3

I've been having a bit of trouble scraping data from the stats.nba site. I've done this a few times so not sure what's changed up, but wanted to see if anyone else was having the same problem.

I usually just use jsonlite with the request url like so:

fromJSON("http://stats.nba.com/stats/leaguedashplayerstats?College=&Conference=&Country=&DateFrom=&DateTo=&Division=&DraftPick=&DraftYear=&GameScope=&GameSegment=&Height=&LastNGames=0&LeagueID=00&Location=&MeasureType=Base&Month=0&OpponentTeamID=0&Outcome=&PORound=0&PaceAdjust=N&PerMode=Per36&Period=0&PlayerExperience=&PlayerPosition=&PlusMinus=N&Rank=N&Season=2016-17&SeasonSegment=&SeasonType=Regular+Season&ShotClockRange=&StarterBench=&TeamID=0&VsConference=&VsDivision=&Weight=")

R just seems to get stuck running the code. Interestingly, I can still easily scrape from the nba's d-league website.

fromJSON("http://stats.nbadleague.com/stats/leaguedashplayerstats?College=&Conference=&Country=&DateFrom=&DateTo=&DraftPick=&DraftYear=&GameScope=&GameSegment=&Height=&LastNGames=0&LeagueID=20&Location=&MeasureType=Base&Month=0&OpponentTeamID=0&Outcome=&PORound=0&PaceAdjust=N&PerMode=Per36&Period=0&PlayerExperience=&PlayerPosition=&PlusMinus=N&Rank=N&Season=2016-17&SeasonSegment=&SeasonType=Regular+Season&ShotClockRange=&StarterBench=&TeamID=0&VsConference=&VsDivision=&Weight=")

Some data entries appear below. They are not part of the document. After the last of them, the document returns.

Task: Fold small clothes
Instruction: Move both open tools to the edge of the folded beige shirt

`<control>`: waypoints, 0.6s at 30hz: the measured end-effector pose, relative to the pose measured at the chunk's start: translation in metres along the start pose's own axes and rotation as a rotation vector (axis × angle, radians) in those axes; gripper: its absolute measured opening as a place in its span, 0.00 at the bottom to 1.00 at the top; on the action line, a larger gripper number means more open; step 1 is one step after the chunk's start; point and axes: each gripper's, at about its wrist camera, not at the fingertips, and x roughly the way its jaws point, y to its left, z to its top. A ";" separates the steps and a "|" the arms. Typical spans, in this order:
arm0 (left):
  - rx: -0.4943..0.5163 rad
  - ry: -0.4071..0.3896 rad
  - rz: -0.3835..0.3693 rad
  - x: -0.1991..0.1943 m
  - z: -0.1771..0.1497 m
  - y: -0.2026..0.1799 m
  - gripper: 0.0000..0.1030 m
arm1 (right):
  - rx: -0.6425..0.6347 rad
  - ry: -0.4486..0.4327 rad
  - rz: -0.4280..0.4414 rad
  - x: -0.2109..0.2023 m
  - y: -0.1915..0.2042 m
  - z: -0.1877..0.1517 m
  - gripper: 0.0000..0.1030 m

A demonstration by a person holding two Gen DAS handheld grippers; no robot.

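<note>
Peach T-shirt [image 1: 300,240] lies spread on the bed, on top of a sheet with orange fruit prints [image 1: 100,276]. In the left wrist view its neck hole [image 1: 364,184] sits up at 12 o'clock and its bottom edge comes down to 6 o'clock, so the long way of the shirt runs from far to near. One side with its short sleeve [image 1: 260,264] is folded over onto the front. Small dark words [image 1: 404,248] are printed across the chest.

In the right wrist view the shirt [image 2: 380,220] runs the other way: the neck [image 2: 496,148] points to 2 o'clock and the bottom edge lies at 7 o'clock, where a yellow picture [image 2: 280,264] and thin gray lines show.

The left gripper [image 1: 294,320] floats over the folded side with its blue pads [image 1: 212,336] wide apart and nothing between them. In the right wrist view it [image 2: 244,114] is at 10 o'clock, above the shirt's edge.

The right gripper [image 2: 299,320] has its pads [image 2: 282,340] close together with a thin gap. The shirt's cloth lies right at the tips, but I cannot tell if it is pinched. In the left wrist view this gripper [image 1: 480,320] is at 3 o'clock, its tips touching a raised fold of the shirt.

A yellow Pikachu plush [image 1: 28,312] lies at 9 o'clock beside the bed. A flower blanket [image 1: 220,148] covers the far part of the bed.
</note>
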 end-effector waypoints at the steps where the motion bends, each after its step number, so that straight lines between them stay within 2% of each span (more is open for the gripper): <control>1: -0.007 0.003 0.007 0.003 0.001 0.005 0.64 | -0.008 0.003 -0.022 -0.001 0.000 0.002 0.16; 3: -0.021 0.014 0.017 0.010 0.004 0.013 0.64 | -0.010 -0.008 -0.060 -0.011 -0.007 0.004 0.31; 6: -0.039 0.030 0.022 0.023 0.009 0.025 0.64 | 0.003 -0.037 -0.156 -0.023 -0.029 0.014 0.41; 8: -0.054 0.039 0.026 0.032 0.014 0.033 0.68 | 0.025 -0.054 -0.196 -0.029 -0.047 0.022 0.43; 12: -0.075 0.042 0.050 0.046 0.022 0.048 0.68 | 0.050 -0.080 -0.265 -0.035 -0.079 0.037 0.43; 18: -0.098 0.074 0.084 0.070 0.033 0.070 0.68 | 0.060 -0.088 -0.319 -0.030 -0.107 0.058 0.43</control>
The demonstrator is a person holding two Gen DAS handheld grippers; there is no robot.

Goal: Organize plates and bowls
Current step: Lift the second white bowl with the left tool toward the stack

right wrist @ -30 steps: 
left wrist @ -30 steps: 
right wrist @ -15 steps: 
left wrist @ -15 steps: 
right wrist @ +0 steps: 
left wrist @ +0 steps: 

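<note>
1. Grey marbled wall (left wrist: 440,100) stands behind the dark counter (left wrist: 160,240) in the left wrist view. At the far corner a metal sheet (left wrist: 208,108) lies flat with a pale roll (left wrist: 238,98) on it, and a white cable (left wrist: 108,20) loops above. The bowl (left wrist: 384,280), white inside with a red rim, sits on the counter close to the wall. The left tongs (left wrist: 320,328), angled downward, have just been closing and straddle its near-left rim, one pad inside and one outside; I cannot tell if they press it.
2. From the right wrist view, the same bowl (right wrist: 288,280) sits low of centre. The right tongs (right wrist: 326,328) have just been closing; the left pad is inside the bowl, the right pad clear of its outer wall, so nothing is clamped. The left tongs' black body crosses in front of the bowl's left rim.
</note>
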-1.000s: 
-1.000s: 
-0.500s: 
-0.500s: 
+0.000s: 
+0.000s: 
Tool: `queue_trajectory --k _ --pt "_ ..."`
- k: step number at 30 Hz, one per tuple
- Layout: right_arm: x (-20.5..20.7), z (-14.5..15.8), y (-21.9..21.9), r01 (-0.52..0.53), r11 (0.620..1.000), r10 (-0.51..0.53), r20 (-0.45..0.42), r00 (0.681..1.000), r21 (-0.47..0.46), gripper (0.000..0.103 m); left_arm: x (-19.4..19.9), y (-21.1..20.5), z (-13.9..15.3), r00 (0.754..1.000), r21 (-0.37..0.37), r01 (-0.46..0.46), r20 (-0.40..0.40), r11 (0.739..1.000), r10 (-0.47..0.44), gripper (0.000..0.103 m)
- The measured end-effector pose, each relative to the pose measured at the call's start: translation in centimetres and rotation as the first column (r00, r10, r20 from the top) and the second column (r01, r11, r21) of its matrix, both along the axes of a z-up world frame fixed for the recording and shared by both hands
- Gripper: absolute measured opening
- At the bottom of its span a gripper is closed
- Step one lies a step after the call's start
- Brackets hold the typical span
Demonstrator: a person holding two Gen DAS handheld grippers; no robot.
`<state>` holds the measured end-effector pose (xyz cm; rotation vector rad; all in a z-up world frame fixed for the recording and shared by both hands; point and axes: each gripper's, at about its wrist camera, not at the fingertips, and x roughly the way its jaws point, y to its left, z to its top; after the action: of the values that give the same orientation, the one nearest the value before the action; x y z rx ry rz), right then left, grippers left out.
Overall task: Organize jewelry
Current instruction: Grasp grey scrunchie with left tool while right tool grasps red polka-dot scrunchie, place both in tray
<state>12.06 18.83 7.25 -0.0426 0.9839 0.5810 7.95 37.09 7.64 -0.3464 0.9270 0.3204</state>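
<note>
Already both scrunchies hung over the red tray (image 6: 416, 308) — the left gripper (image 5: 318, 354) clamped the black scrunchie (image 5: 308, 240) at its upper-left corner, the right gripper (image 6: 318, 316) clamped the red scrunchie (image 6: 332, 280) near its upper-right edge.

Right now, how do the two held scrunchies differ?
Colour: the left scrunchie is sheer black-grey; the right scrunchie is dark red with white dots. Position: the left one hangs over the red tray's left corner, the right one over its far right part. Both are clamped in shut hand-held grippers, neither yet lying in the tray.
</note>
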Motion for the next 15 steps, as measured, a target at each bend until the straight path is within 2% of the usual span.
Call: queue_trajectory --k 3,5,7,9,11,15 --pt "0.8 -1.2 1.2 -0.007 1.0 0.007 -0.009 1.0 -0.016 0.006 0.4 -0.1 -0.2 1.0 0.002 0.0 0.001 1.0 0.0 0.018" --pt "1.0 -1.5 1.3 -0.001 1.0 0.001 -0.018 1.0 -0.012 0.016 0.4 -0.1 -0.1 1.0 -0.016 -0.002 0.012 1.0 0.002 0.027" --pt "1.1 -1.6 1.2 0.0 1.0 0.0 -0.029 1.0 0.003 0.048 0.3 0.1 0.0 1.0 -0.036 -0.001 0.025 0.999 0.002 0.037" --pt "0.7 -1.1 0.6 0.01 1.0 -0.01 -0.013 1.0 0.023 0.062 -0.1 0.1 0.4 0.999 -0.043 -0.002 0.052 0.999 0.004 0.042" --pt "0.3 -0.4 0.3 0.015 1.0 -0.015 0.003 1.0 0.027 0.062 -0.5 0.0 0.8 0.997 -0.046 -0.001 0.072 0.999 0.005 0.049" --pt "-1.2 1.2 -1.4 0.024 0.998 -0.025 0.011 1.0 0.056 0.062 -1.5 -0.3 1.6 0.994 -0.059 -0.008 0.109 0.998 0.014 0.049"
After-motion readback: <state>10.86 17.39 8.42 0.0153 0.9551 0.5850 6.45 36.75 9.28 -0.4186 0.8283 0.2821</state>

Anyone else having this issue?

intern
  • 325
  • 1
  • 2
  • 12

2 Answers2

0

Try this

library(httr)
library(rjson)
url = "http://stats.nba.com/stats/leaguedashplayerstats?College=&Conference=&Country=&DateFrom=&DateTo=&Division=&DraftPick=&DraftYear=&GameScope=&GameSegment=&Height=&LastNGames=0&LeagueID=00&Location=&MeasureType=Base&Month=0&OpponentTeamID=0&Outcome=&PORound=0&PaceAdjust=N&PerMode=Per36&Period=0&PlayerExperience=&PlayerPosition=&PlusMinus=N&Rank=N&Season=2016-17&SeasonSegment=&SeasonType=Regular+Season&ShotClockRange=&StarterBench=&TeamID=0&VsConference=&VsDivision=&Weight="
agent = "Mozilla/5.0 (Windows NT 6.1; WOW64) AppleWebKit/537.36 (KHTML, like Gecko) Chrome/56.0.2924.87 Safari/537.36"
data = GET(url, user_agent(agent))
fromJSON(content(data, type="text"))
Shane Kao
  • 185
  • 1
  • 11
0

I messed around with this for HOURS. The best guess I can venture is that it has something to do with the "/error" (see picture) redirect on the nba stats url which does not occur on the d-league url.

enter image description here

The code I wrote that works, involved reading the json as text first using readLines() then passing the result into fromJSON()

library(jsonlite)
jsonTxt <- readLines("https://stats.nba.com/stats/leaguedashplayerstats?College=&Conference=&Country=&DateFrom=01/01/2017&DateTo=09/30/2017&Division=&DraftPick=&DraftYear=&GameScope=&GameSegment=&Height=&LastNGames=0&LeagueID=00&Location=&MeasureType=Base&Month=0&OpponentTeamID=0&Outcome=&PORound=0&PaceAdjust=N&PerMode=PerGame&Period=0&PlayerExperience=&PlayerPosition=&PlusMinus=N&Rank=N&Season=2016-17&SeasonSegment=&SeasonType=Regular%20Season&ShotClockRange=&StarterBench=&TeamID=0&VsConference=&VsDivision=&Weight=")
json <- fromJSON(txt = jsonTxt)

colnames(json$resultSets)
pim
  • 12,019
  • 6
  • 66
  • 69